RECORDED INFORMATION:
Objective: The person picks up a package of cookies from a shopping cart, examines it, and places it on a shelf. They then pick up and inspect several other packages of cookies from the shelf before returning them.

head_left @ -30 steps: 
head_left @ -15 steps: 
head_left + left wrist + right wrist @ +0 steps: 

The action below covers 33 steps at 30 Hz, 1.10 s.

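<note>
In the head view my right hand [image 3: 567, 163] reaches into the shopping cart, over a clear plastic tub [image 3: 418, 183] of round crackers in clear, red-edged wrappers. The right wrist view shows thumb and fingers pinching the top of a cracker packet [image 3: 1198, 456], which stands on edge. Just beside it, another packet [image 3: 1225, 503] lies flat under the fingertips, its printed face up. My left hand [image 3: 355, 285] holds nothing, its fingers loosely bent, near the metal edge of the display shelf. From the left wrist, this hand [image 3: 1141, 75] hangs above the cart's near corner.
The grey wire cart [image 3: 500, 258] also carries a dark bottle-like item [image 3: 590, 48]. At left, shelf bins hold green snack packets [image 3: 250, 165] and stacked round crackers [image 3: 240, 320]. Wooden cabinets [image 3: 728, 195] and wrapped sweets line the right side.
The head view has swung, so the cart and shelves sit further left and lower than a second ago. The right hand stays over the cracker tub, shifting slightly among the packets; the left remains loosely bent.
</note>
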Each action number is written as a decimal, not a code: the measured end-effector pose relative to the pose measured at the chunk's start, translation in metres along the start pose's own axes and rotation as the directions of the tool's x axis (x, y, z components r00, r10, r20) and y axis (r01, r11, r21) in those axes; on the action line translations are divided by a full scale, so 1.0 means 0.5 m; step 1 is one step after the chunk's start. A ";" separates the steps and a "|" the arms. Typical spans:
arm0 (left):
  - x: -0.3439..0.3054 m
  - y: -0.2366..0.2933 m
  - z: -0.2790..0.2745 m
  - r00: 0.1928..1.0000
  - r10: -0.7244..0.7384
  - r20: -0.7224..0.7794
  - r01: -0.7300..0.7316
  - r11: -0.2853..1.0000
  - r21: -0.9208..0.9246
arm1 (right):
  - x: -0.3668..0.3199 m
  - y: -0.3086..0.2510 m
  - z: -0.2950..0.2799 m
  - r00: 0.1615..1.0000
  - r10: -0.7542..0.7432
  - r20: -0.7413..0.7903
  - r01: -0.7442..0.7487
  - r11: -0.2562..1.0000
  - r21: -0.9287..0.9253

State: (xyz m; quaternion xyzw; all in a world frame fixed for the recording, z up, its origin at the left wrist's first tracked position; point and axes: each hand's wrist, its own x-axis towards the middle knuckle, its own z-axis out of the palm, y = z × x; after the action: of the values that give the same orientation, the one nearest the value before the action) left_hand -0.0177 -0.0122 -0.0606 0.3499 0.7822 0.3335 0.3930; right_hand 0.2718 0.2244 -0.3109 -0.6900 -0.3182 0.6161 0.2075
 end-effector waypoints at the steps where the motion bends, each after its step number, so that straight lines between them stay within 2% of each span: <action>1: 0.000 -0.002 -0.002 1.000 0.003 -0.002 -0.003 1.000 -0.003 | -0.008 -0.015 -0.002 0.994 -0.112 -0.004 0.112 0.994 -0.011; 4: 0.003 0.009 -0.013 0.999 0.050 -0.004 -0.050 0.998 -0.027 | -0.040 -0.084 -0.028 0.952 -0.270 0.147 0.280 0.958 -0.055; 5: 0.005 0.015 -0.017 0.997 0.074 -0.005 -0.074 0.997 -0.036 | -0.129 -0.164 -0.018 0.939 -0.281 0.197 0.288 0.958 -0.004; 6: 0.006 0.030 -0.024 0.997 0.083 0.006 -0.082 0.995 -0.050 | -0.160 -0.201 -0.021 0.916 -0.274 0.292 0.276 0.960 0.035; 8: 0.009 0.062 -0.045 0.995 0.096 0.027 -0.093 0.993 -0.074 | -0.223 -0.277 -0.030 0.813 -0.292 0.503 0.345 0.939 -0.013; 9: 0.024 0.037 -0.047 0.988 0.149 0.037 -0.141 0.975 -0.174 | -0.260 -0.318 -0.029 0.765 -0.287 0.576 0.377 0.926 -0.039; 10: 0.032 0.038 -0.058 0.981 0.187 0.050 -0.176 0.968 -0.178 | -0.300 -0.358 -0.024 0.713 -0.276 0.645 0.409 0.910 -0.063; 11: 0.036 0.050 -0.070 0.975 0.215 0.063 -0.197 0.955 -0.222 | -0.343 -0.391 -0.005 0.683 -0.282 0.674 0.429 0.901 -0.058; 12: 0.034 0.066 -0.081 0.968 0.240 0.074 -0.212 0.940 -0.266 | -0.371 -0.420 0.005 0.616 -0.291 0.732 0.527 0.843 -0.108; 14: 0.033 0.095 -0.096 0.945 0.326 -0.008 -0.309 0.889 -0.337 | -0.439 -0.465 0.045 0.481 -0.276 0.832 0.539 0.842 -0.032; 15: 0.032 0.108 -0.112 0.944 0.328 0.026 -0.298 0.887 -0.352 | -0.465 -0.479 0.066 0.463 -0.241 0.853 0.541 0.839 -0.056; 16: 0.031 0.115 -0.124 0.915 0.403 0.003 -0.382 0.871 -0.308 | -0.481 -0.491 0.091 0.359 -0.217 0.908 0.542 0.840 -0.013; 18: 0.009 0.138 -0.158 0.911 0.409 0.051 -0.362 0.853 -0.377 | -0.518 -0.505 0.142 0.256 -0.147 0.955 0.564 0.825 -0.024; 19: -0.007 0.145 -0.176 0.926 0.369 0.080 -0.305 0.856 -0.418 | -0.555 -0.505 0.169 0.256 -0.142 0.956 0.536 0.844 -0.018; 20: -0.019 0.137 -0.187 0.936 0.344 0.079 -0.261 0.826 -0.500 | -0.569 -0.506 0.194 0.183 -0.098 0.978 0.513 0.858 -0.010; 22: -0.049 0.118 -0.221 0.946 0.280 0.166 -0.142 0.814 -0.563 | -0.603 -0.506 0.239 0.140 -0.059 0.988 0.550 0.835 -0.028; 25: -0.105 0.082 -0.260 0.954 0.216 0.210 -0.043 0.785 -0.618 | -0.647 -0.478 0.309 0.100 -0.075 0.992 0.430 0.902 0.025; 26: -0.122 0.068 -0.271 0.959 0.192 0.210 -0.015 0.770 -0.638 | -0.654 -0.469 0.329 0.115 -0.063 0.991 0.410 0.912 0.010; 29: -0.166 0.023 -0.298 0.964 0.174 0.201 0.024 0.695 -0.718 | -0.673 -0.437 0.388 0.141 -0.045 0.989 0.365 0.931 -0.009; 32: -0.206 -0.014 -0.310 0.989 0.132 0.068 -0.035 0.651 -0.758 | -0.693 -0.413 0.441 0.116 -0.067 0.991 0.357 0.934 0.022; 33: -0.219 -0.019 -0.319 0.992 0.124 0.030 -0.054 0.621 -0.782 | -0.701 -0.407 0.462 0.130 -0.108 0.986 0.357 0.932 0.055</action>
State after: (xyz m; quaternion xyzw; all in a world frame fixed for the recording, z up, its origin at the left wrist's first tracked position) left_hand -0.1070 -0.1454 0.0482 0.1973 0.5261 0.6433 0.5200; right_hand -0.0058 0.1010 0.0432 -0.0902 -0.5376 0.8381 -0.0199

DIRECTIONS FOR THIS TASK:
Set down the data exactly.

FINISHED EXERCISE:
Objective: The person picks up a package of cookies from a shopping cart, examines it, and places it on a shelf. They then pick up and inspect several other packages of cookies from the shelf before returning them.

head_left @ -30 steps: 
head_left @ -15 steps: 
head_left + left wrist + right wrist @ +0 steps: 

The action below covers 33 steps at 30 Hz, 1.10 s.

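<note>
In the head view my right hand [image 3: 567, 163] reaches into the shopping cart, over a clear plastic tub [image 3: 418, 183] of round crackers in clear, red-edged wrappers. The right wrist view shows thumb and fingers pinching the top of a cracker packet [image 3: 1198, 456], which stands on edge. Just beside it, another packet [image 3: 1225, 503] lies flat under the fingertips, its printed face up. My left hand [image 3: 355, 285] holds nothing, its fingers loosely bent, near the metal edge of the display shelf. From the left wrist, this hand [image 3: 1141, 75] hangs above the cart's near corner.
The grey wire cart [image 3: 500, 258] also carries a dark bottle-like item [image 3: 590, 48]. At left, shelf bins hold green snack packets [image 3: 250, 165] and stacked round crackers [image 3: 240, 320]. Wooden cabinets [image 3: 728, 195] and wrapped sweets line the right side.
The head view has swung, so the cart and shelves sit further left and lower than a second ago. The right hand stays over the cracker tub, shifting slightly among the packets; the left remains loosely bent.
</note>
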Each action number is written as a decimal, not a code: the measured end-effector pose relative to the pose measured at the chunk's start, translation in metres along the start pose's own axes and rotation as the directions of the tool's x axis (x, y, z components r00, r10, r20) and y axis (r01, r11, r21) in those axes; on the action line translations are divided by a full scale, so 1.0 means 0.5 m; step 1 is one step after the chunk's start. A ";" separates the steps and a "|" the arms. Typical spans:
arm0 (left):
  - x: -0.3439..0.3054 m
  - y: -0.2366..0.2933 m
  - z: -0.2790..0.2745 m
  - r00: 0.1928..1.0000
  - r10: -0.7244..0.7384
  - r20: -0.7224..0.7794
  - r01: -0.7300..0.7316
  - r11: -0.2853..1.0000
  - r21: -0.9208..0.9246
arm1 (right):
  - x: -0.3668..0.3199 m
  - y: -0.3086..0.2510 m
  - z: -0.2950..0.2799 m
  - r00: 0.1615..1.0000
  - r10: -0.7542..0.7432
  - r20: -0.7413..0.7903
  - r01: -0.7442..0.7487
  - r11: -0.2562..1.0000
  - r21: -0.9287..0.9253

State: (xyz m; quaternion xyzw; all in a world frame fixed for the recording, z up, its origin at the left wrist's first tracked position; point and axes: each hand's wrist, its own x-axis towards the middle knuckle, its own z-axis out of the palm, y = z × x; after the action: of the values that give the same orientation, the one nearest the value before the action) left_hand -0.0177 -0.0122 -0.0606 0.3499 0.7822 0.3335 0.3930; right_hand 0.2718 0.2244 -0.3109 -0.6900 -0.3182 0.6161 0.2075
 end-effector waypoints at the steps where the motion bends, each after its step number, so that straight lines between them stay within 2% of each span: <action>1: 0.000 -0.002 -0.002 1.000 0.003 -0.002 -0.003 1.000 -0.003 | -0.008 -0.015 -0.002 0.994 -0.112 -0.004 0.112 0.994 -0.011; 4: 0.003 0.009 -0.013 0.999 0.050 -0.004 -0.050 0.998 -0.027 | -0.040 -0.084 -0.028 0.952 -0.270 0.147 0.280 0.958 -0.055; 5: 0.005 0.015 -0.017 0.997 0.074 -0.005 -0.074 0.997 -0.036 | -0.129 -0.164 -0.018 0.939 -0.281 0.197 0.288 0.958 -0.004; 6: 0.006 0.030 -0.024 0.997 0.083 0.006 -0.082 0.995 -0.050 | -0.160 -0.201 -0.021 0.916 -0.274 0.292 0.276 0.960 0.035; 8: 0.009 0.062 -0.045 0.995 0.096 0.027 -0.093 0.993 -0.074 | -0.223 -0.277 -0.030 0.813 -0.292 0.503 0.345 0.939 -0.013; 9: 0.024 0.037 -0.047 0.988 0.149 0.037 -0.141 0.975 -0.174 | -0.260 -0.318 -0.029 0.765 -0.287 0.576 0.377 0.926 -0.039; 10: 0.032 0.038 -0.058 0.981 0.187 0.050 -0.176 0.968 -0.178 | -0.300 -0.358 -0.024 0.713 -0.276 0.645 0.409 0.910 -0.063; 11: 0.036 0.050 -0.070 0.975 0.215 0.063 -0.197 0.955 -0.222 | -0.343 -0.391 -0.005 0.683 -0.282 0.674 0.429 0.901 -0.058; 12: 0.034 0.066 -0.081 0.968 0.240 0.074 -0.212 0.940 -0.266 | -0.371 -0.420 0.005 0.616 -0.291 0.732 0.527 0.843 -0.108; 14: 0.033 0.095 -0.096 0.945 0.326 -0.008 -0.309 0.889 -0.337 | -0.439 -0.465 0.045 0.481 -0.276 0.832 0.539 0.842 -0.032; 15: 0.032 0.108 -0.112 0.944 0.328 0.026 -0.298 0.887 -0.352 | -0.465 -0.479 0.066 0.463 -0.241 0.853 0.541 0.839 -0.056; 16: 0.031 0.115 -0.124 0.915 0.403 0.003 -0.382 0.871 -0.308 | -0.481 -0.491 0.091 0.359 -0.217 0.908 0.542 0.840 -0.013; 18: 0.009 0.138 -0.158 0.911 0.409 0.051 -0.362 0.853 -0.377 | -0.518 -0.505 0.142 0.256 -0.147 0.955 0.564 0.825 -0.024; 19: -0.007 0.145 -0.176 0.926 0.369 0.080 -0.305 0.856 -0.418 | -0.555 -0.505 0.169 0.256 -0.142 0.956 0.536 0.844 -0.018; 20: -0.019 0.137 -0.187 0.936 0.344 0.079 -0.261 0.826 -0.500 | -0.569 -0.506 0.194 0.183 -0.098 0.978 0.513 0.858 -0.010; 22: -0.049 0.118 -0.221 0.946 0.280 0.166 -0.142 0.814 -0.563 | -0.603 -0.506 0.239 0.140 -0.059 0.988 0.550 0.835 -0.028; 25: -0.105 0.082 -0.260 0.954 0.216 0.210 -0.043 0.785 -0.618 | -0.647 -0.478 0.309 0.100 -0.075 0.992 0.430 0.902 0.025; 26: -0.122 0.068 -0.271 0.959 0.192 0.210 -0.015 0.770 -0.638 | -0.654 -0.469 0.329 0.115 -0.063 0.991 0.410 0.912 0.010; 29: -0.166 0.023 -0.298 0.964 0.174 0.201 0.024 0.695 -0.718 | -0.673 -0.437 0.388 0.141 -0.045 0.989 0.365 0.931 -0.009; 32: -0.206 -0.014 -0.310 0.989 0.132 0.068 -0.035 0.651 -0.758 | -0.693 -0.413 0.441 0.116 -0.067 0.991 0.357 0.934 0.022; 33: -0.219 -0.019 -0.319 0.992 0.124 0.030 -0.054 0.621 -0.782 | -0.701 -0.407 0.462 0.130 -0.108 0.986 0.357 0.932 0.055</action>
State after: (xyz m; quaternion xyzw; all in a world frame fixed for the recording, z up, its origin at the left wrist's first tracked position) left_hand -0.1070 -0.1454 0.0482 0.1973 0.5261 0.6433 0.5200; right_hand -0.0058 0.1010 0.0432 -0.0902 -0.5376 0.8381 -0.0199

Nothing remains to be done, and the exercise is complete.